Odenthal adds one important point. "You need to be able to 'envision the end.' You need to picture what the end result of all your planning and execution has gotten you, and how life will be thereafter. This will help you understand where you need to get to and what you need to get there. Finally, it will let you recognize when you have succeeded in getting there."

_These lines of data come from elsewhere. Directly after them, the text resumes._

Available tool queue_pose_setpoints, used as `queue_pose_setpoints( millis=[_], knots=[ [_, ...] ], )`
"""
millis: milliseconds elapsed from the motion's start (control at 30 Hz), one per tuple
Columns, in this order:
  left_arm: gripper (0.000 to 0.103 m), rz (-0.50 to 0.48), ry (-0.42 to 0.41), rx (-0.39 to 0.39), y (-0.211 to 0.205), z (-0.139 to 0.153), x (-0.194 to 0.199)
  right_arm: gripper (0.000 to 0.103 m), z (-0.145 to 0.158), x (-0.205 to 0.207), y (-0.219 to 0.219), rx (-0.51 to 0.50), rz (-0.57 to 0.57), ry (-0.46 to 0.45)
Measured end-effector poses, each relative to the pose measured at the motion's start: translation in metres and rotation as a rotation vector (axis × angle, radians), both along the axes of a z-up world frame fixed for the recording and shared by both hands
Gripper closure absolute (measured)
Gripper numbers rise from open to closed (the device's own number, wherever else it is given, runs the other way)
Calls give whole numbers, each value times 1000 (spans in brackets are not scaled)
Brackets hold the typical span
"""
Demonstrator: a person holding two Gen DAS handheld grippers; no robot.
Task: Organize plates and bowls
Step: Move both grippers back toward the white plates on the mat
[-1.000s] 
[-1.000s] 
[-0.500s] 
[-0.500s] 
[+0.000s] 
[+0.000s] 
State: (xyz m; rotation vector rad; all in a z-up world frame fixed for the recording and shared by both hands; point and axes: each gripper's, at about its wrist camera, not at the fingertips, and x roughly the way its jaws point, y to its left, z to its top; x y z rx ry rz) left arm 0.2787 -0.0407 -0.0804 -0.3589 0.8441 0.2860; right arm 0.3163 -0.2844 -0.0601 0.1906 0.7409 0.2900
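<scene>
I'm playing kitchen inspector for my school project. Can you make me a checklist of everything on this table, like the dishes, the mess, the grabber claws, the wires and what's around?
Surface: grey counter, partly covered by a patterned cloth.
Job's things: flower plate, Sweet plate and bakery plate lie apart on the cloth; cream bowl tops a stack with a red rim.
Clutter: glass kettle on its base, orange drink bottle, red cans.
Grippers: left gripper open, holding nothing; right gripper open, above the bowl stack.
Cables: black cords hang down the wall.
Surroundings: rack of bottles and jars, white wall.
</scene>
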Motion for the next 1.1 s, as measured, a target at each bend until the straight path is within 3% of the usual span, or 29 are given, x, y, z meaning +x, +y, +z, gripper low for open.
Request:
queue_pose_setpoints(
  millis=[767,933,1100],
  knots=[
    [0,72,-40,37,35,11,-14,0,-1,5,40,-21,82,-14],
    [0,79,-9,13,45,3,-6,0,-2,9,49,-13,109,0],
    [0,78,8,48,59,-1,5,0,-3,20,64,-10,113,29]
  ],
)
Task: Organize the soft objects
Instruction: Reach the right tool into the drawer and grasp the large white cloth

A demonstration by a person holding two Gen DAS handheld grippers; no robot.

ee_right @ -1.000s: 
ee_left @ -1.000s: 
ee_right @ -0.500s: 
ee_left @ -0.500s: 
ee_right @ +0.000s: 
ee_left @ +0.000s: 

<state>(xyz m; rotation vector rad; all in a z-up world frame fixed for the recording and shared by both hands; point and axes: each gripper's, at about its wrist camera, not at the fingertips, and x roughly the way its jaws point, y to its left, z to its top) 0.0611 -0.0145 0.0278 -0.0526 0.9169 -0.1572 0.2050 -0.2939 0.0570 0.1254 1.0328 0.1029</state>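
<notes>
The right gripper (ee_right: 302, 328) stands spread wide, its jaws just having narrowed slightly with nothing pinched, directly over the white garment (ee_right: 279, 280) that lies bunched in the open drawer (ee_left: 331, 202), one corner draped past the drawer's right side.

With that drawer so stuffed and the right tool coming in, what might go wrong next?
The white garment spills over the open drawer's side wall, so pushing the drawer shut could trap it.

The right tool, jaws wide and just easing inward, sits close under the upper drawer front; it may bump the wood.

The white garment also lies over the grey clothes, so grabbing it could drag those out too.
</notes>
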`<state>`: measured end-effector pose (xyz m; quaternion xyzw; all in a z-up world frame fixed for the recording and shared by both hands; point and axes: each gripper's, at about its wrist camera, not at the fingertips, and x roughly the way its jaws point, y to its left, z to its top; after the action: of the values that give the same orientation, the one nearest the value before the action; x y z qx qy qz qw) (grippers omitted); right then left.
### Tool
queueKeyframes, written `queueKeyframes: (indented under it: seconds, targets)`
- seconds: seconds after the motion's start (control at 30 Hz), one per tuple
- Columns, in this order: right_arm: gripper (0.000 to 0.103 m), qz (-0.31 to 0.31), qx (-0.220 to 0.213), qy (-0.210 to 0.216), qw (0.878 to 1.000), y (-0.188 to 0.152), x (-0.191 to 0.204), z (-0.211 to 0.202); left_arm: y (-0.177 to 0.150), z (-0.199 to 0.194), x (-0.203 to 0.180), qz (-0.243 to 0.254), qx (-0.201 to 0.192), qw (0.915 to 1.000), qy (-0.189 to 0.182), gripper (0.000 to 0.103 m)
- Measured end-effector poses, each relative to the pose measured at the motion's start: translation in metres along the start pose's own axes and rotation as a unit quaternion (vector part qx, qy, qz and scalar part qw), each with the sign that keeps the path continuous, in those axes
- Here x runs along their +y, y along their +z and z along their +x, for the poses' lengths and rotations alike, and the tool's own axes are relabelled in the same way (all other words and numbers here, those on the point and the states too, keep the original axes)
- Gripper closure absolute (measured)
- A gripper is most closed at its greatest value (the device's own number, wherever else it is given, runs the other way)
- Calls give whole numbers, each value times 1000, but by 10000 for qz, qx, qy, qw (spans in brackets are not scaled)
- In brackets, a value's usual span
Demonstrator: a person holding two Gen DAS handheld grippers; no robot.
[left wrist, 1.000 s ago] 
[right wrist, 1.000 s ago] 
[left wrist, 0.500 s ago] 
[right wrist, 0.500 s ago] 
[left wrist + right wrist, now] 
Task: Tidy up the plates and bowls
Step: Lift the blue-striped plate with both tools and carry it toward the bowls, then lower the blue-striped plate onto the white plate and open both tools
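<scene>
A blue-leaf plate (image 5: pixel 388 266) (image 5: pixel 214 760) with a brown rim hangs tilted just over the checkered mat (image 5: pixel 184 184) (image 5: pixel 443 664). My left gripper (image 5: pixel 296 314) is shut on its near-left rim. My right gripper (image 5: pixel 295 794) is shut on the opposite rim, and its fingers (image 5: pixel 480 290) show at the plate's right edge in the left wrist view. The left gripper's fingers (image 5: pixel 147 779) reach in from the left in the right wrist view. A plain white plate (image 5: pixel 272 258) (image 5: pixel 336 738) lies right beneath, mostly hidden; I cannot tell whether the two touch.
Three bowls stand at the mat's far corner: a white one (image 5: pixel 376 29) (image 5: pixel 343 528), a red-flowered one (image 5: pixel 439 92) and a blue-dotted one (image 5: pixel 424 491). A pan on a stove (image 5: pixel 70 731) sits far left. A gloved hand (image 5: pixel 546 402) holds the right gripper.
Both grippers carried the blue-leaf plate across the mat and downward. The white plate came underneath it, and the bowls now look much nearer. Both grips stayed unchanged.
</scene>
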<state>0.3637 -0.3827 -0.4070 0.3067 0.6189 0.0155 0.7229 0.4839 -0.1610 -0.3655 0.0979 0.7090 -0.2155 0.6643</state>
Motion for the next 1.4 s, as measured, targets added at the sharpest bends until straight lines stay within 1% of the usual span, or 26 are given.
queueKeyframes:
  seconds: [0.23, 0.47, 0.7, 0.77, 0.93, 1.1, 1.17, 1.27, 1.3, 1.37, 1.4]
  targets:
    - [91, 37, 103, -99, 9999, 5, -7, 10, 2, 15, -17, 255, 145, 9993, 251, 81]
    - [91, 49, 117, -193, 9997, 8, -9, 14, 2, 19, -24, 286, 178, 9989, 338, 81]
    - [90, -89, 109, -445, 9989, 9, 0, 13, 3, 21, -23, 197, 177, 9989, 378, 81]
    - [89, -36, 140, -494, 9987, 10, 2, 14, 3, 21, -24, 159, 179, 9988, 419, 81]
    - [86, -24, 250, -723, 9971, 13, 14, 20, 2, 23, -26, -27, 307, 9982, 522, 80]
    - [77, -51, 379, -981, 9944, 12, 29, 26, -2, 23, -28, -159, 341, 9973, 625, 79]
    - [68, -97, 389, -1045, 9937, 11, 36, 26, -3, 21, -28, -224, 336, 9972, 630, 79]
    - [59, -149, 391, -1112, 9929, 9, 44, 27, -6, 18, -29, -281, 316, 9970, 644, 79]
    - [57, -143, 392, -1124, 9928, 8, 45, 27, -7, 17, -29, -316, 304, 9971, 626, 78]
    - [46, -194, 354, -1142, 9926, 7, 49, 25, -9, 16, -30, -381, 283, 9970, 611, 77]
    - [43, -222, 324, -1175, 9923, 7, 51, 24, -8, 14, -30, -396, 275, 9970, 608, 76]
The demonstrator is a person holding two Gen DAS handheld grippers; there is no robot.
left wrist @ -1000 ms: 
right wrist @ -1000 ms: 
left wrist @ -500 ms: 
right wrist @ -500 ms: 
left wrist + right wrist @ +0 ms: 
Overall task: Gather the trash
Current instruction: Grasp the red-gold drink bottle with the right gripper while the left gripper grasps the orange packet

This is an important consideration. "At one point during the East Los Angeles riots, we were on our 10th day standing on the streets," Odenthal recalls. "There wasn't even a curfew, but there was absolutely nobody out and about. Actual problems had long since dissipated, but we were still out there. It got to the point where we really felt like we were an occupying army. There was simply nothing for us to do."
Responding to Looting
- Have a plan
- Set up mutual-aid agreements
- Coordinate mutual aid as needed
- Respond quickly
- Show force
- Know your mission
- Know who is looting
- Know what triggered the looting
- Know where the looting is happening
- Establish containment
- Harden key targets
- Make arrests
- Seek media coverage of arrests
- Document looters on video for future prosecution
- Guard area until peace is restored
A Logistics Nightmare
Since looting often strikes a population like some mass hysteria, it can be extremely taxing on an agency's, or even on multiple agencies', resources. For example, in the aftermath of Katrina, the New Orleans Police Department and the Orleans Parish Sheriff's Department had to use makeshift jails as holding centers for suspects charged with looting. The official jail buildings were flooded.
What to do with arrested looters is an especially difficult problem for many agencies after major disasters or during civil disturbances. "You have to ask yourself, do you have the resources to arrest looters?" says Commander Sid Heal of the Los Angeles County Sheriff's Department.
The question of whether to arrest looters is a critical logistics issue not just in terms of what to do with the prisoners, but also in terms of street resources. In other words, a couple of officers facing down a mob works great in the movies but on the street, not so much.
"If you think about the most obvious logistics deployed to a civil disturbance, it's often about three or four radio cars, each containing three to four officers," says Heal. "When these officers arrive at a problem location, they need to know the rules of engagement and have a clear-cut mission. The rules become more pressing as the numbers of looters grow. Can you effectively face a huge crowd, let alone arrest its participants?"